Autres activités

Sous l'oeil du Père

Tenu en deux parties en 2018, « Sous l’oeil du Père » (ou SOLEP) était jeu de rôle Grandeur Nature narrativiste et historique s’ancrant dans un univers lovecraftien. Dans la ville fictive de Northam au Vermont, les participants plongèrent dans l’univers des années Années folles où l’excentricité et la prohibition se côtoyaient. Le tout dans un scénario digne des troublantes nouvelles du maître de l’horreur H.P. Lovecraft.

En tant que GN narrativiste, « Sous l’oeil du Père » n’impliquait pratiquement aucun jeu technique, point d’expérience ou évolution. L’entièreté du jeu était axée sur l’incarnation d’un rôle et le développement du scénario et de l’histoire du personnage.

Chacun deux événements rassembla 70 participant(e)s disposant de personnages prédéfinis par l’organisation de l’Enclave et et liés entre eux par des intrigues mystérieuses.

Bunker : octobre 1962

Tenu sur une seule journée en 2019, « Bunker : Octobre 1962 » était un jeu de rôle Grandeur Nature narrativiste et historique trouvant ses sources dans le contexte de la crise des missiles cubaine et de la peur nucléaire propre à la Guerre froide. Bien sûr, si le jeu était ancré dans un contexte historique réel, de nombreuses libertés scénaristiques furent prises afin de colorer l’événement. Les participant(e)s, soudainement coincés à l’intérieur du Diefenbunker, devaient mettre au clair les raisons derrière leur présence sur place et la réalité d’une potentielle attaque nucléaire. Le tout, bien sûr, dans un climat de paranoïa omniprésente empreint d’une touche de mystique lovecraftienne. 

« Bunker : Octobre 1962 » rassembla 80 participant(e)s disposant de personnages prédéfinis par l’organisation de l’Enclave.

KUN : Les survivantS

Résultat d’un partenariat entre l’Enclave et Brumelance, « KUN : Les survivants » fut un jeu de rôle Grandeur Nature de survie à tendance narrativiste tenu à l’hiver 2020. Celui-ci se déroula sur 12 lieux de la ville de Nicolet sur une durée de 24 heures. 

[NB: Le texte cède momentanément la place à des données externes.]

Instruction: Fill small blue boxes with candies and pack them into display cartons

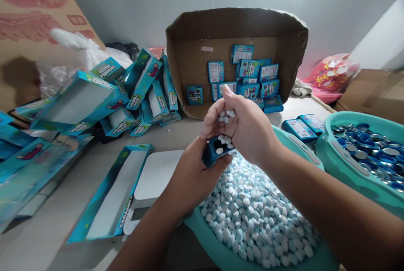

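Over a turquoise tub [202,231] of loose mints, my left hand [197,174] grips a small dark blue tin [211,153] with its open top facing up. Some white mints lie in the tin's mouth. My right hand [249,130] is cupped just above it, fingers curled around several pale mints [225,116]. A few mints sit between the palm and the tin's rim. The loose mints [259,212] below are white and light blue.
A white scale [159,174] stands left of the tub beside a blue display tray [109,195]. More display trays [91,98] are piled at left. Behind, a cardboard box [189,52] holds small blue boxes [249,69]. At right, another tub [344,149] contains blue lids [375,149].
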`<state>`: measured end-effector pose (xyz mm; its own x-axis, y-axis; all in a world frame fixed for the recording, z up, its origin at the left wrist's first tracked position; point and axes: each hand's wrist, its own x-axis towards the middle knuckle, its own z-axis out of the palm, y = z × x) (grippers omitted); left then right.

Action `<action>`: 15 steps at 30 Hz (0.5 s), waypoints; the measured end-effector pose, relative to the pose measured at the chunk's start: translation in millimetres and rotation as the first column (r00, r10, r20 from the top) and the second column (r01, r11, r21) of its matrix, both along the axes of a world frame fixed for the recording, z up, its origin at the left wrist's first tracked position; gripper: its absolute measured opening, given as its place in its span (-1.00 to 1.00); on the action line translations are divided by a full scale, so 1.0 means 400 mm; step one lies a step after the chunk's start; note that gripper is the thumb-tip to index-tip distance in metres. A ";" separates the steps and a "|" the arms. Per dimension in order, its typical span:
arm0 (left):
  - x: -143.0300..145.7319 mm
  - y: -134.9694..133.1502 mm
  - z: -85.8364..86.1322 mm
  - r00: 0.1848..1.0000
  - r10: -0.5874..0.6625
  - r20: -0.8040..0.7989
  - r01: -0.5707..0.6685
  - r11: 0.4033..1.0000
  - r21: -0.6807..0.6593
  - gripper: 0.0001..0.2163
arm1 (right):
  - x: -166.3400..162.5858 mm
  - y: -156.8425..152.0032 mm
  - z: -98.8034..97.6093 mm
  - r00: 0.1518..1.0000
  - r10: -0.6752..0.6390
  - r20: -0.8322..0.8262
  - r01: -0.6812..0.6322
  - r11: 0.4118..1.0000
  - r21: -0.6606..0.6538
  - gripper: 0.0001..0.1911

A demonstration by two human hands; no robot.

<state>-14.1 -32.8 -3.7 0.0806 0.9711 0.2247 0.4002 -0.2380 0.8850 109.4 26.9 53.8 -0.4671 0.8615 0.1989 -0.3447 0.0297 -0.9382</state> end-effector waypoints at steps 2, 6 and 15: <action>0.000 -0.001 0.002 1.000 0.003 0.003 -0.003 1.000 0.000 -0.65 | 0.000 -0.002 0.001 1.000 0.011 0.012 -0.011 1.000 0.015 -0.50; -0.001 -0.002 0.010 1.000 0.024 0.005 -0.024 1.000 0.000 -0.66 | 0.002 -0.003 0.002 0.999 0.030 0.030 -0.032 0.998 0.059 -0.51; 0.002 0.002 0.005 0.987 0.070 0.148 -0.064 0.997 -0.045 -0.67 | 0.005 0.003 0.005 0.993 -0.042 0.113 0.036 0.998 0.055 -0.49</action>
<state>-13.2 -32.0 -1.7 -0.0162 0.9817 0.1899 0.2769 -0.1781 0.9443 111.4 28.2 55.8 -0.4561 0.8690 0.1920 -0.2328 0.0917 -0.9682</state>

Dans le cadre de cet événement, les 120 participant(e)s incarnaient des individus ordinaires (ou non!) confrontés à une soudaine et mortelle vague de froid estivale. Rapidement, chaque regroupement vit sa vie quotidienne ébranlée par ce qui devait éventuellement s’avérer être bien plus qu’un simple phénomène météorologique.

Chacun des 120 personnages en jeu (de même que la trentaine d’animateurs et animatrices) disposait d’un historique spécifiquement rédigé par l’organisation afin d’assurer un maximum d’intrigues et de scènes bouleversantes.